Eric Rubinstein

I was born and raised in New York City in 1956 and have never lived ouside of its borders. New York has given me a rich and varied background of cultural and visual experiences and I can’t imagine living anywhere else.

I graduated from Queens College of the City University of New York in 1978 with a BA in English Literature. I immediately began working for a Brooklyn manufacturing company, eventually becoming an administrative manager. But throughout my 17 year tenure at my “day job” I always found avenues of creative outlets.

While I was still in college I began a lifelong interest in photography and set up a darkroom in my parents’ basement. And for a long period of time I attended classes in lapidary, jewelry making, and silversmithing at the Craft Students League in Manhattan.

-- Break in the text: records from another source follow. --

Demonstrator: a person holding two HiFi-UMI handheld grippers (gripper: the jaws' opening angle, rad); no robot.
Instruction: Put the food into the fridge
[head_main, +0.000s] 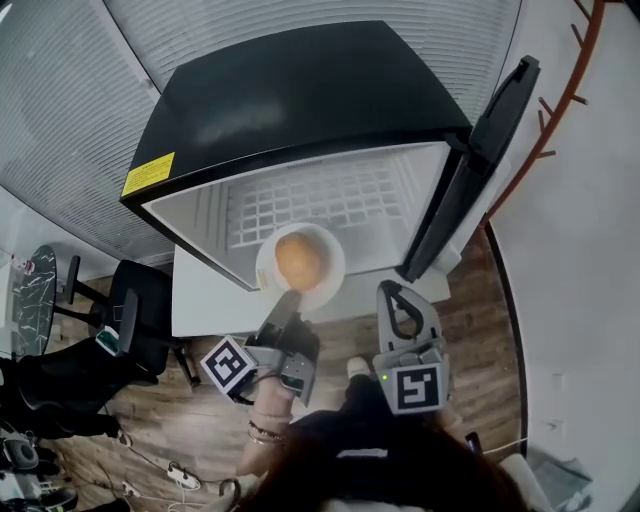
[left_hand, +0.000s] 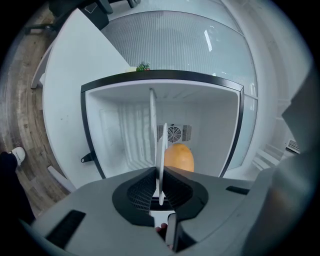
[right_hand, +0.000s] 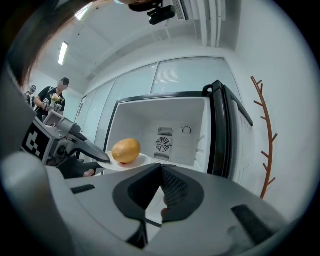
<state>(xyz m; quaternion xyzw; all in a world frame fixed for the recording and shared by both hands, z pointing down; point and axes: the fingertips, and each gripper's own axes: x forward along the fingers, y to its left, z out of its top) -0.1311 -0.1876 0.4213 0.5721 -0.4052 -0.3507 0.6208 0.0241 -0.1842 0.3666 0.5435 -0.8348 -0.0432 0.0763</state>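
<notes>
A small black fridge (head_main: 300, 95) stands open, its door (head_main: 490, 140) swung to the right and its white inside (left_hand: 195, 120) bare apart from a wire rack (head_main: 320, 205). My left gripper (head_main: 287, 312) is shut on the rim of a white plate (head_main: 325, 280), held in front of the opening. An orange-yellow round fruit (head_main: 298, 257) lies on the plate. In the left gripper view the plate (left_hand: 160, 145) shows edge-on with the fruit (left_hand: 178, 157) to its right. My right gripper (head_main: 400, 305) hangs shut and bare just right of the plate (right_hand: 132, 161), level with the fruit (right_hand: 126, 150).
A black office chair (head_main: 130, 315) stands on the wood floor at the left. A brown branch-shaped coat rack (head_main: 565, 95) rises by the white wall at the right. A person (right_hand: 50, 97) stands far off behind the left gripper (right_hand: 75, 142). Cables (head_main: 170, 470) lie on the floor.
</notes>
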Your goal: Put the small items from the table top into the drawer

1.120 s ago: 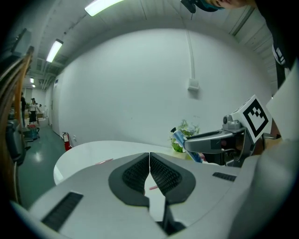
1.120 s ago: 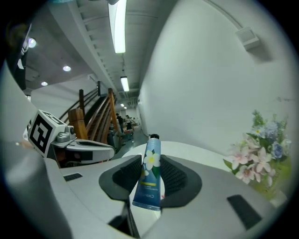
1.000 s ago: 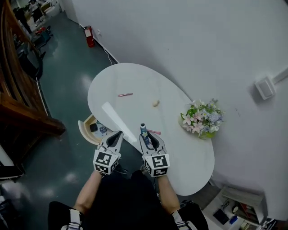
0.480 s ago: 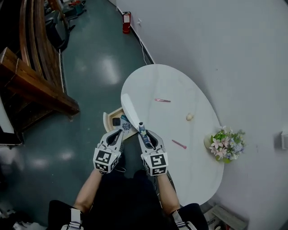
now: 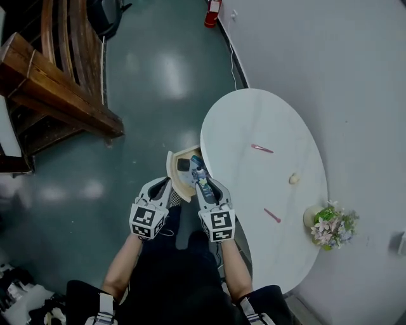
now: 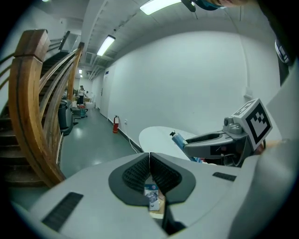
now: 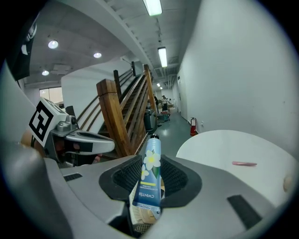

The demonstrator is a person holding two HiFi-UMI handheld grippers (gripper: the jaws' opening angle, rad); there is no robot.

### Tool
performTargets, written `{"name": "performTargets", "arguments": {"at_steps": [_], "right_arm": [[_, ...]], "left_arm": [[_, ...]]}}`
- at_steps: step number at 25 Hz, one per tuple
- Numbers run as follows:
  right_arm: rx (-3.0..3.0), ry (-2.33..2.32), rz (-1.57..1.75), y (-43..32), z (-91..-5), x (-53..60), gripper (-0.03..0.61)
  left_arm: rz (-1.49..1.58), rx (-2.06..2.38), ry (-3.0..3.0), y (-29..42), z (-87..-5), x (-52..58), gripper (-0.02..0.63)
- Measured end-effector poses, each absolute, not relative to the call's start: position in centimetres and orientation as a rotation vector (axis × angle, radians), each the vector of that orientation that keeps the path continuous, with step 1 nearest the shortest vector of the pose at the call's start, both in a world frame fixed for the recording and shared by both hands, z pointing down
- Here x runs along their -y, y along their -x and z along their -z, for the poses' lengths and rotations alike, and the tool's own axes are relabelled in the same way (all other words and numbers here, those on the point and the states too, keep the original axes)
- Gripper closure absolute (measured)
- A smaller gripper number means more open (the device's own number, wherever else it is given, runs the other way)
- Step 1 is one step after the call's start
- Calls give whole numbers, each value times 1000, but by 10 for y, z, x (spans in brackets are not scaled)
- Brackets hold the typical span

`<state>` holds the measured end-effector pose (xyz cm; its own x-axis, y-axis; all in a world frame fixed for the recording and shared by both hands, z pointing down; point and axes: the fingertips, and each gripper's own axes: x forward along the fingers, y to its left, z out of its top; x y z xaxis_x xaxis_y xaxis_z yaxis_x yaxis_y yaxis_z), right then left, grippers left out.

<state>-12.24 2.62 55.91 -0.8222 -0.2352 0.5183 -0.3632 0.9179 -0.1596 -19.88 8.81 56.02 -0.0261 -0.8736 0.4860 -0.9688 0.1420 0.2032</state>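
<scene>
My right gripper [image 5: 204, 184] is shut on a blue hand-cream tube [image 5: 201, 174] with a white flower print [image 7: 150, 176], cap pointing away from me. It hangs over the open wooden drawer [image 5: 170, 166] at the left edge of the white oval table [image 5: 279, 127]. My left gripper [image 5: 163, 185] is shut and empty, just left of the right one, above the drawer's near side. A black item [image 5: 183, 164] and a small packet [image 6: 152, 195] lie in the drawer. On the table top lie a pink stick [image 5: 261, 148], a cream lump [image 5: 293, 179] and a second pink stick [image 5: 272, 216].
A vase of flowers [image 5: 331, 223] stands at the table's near right end by the white wall. A wooden staircase [image 5: 57, 89] runs along the left. A red fire extinguisher [image 5: 211, 13] stands on the green floor by the wall.
Both grippers have swung left, from over the table top to above the open drawer at the table's left edge. The tube has stayed in the right gripper. The left stays shut.
</scene>
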Motion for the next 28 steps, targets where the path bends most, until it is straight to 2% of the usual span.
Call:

In late 1987 I was browsing through a catalog from the New School and noticed a class they were cosponsoring in glass blowing at the New York Experimental Glass Workshop. I thought I’d give it a try. So in February, 1988 I made my way to Mulberry Street in Little Italy and took the first of what was to become a long run of glass making classes.

When in 1991 the Glass Workshop (now known as UrbanGlass) moved to its new quarters at the former Strand Theater in downtown Brooklyn I followed right along. In 1995 I moved to Park Slope, Brooklyn to be in closer proximity to the studios at UrbanGlass, and at the end of that year I left my “day job” to devote all my time to creating glass art and objects. The seduction was complete.

Though I have studied most disciplines of glass making including kiln forming, casting, and lamp working, it was glass blowing that I kept returning to and have been primarily working with for the past 14 years. There is something intriguing about glass blowing. It requires a concentration that I can’t seem to muster for anything else. When I’m at the bench, I have no choice but to give my complete and total attention to the piece I’m working on. There is an immediacy and edginess in balancing molten glass on the end of a steel pipe, and intense satisfaction in then transforming it into an object of functionality or beauty or both.

I am fascinated by the inherent properties and characteristics of glass. The variations and combinations of colors allow infinite possibilities. The ability to permanently suspend imagery and objects within the walls of a vessel is magical. The transmission of light and the nuances of shading and shadows can create depth and dimension unattainable in any other medium.

One of my goals is to convey to the viewer the sense of awe and exhilaration that I experience when I create a glass object. I often consider myself the luckiest person on the planet to have found my passion and work with it every day.